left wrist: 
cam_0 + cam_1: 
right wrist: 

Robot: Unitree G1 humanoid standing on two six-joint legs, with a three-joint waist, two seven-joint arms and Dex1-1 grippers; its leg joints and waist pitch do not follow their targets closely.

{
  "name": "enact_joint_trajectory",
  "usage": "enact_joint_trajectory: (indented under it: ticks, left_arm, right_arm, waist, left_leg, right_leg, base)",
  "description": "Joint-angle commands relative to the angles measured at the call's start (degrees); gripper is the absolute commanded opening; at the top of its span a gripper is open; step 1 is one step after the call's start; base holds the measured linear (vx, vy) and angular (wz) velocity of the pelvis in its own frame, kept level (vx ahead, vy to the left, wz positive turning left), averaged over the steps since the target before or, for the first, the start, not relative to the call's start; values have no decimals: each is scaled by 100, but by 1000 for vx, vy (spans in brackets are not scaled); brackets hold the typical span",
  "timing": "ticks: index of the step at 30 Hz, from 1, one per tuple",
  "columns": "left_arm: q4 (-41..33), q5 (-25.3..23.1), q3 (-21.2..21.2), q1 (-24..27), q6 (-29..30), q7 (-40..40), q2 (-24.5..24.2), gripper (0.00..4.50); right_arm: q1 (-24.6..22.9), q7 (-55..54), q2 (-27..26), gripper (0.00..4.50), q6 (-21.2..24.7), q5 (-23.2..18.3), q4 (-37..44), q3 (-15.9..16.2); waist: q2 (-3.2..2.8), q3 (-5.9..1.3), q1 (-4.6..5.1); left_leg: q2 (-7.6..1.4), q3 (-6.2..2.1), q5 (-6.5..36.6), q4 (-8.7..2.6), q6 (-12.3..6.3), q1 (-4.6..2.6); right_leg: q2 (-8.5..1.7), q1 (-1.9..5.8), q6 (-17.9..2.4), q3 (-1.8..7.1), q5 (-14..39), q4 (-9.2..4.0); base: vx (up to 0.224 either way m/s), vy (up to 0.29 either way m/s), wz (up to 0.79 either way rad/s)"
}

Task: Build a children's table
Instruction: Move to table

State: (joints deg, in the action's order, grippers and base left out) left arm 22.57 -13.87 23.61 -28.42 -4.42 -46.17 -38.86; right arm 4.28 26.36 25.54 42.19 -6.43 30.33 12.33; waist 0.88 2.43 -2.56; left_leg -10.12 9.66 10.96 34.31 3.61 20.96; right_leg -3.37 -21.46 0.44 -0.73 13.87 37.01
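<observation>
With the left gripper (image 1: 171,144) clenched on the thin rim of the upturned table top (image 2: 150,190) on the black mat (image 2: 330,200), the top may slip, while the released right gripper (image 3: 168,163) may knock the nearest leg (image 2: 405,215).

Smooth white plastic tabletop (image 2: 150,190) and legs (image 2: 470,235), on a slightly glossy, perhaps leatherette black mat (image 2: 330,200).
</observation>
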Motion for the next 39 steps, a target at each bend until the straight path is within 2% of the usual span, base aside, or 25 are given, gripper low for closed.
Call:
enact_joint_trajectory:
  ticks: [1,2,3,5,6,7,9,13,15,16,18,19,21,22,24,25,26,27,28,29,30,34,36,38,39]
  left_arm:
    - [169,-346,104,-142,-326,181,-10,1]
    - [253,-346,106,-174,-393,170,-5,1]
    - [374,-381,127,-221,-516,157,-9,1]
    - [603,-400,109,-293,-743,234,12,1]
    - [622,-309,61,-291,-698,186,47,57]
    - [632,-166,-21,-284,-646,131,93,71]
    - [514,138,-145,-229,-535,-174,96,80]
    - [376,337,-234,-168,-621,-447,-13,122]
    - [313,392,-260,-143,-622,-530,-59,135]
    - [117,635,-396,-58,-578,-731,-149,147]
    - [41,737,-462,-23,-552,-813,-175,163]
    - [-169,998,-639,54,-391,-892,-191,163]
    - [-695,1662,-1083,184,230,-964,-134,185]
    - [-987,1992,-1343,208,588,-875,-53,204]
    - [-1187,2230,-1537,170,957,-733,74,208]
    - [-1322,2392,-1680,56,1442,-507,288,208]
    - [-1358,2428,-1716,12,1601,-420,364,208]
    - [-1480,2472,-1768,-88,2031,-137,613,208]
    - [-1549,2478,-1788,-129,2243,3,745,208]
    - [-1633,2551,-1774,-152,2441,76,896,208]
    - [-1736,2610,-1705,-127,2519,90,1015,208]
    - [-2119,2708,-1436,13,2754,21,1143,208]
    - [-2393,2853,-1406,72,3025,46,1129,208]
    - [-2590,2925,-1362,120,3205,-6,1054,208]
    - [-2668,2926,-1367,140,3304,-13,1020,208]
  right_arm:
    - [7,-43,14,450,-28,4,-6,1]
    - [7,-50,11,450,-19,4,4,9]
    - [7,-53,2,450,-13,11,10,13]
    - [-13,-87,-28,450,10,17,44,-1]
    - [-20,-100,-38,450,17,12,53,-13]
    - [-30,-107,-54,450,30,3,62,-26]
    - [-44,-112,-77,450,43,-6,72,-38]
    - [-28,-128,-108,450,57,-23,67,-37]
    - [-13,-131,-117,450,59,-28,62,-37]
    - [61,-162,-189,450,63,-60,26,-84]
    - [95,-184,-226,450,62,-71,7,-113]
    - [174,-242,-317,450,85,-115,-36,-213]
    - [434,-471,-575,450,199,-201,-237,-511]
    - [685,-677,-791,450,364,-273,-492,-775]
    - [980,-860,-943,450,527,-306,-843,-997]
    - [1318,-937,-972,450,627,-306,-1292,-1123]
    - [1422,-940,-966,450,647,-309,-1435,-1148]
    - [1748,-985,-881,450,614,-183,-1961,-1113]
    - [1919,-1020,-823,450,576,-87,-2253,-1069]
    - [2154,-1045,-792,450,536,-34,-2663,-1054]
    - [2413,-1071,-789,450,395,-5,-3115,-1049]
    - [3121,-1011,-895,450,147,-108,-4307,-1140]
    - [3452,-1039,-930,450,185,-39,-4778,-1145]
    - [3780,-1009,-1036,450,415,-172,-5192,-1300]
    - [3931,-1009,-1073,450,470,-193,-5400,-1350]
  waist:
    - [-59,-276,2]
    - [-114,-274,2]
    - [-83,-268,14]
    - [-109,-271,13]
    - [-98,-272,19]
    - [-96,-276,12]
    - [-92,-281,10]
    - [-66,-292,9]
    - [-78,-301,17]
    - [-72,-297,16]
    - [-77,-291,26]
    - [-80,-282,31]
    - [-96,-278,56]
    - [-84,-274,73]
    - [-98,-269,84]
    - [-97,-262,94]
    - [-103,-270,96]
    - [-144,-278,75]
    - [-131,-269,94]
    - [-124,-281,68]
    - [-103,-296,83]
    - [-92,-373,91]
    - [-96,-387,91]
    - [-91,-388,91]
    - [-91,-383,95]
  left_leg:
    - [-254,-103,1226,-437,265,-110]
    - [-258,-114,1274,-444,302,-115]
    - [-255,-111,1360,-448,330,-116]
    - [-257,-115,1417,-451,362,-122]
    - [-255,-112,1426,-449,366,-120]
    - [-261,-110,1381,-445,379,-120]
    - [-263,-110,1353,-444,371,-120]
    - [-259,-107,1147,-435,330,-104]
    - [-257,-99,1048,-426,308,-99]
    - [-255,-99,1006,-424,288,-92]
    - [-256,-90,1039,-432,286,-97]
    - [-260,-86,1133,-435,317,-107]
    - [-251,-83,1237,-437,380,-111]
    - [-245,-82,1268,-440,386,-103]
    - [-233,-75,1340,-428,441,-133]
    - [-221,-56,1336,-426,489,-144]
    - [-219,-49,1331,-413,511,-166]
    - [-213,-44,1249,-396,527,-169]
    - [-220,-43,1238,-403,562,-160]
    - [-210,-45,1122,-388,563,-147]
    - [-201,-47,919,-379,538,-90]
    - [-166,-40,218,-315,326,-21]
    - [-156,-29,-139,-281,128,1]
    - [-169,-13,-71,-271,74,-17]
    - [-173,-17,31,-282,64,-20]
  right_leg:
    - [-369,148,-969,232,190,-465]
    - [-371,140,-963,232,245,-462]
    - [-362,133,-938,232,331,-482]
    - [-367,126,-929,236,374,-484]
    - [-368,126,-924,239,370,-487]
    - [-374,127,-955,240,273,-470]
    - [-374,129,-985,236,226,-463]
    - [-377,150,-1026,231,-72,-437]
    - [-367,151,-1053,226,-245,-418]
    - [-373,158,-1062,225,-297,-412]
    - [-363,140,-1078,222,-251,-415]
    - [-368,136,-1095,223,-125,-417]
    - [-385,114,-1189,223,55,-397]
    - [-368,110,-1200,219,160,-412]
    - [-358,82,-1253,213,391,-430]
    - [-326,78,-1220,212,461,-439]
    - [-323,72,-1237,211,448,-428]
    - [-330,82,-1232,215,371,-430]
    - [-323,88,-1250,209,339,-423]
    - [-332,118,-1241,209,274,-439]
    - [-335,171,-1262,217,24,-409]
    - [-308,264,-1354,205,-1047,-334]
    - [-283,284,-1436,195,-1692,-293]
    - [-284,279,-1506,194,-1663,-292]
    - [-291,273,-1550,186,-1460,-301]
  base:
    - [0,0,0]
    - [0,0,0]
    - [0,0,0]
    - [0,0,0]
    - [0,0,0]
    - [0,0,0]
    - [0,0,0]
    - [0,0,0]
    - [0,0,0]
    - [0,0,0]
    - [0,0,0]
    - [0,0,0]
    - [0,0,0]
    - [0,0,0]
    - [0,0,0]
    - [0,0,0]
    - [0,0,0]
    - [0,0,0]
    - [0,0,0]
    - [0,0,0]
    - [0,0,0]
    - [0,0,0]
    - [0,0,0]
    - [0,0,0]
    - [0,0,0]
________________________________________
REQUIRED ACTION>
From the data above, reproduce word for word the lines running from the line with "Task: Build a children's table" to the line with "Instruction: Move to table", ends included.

REPLY TO THE TASK>
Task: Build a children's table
Instruction: Move to table

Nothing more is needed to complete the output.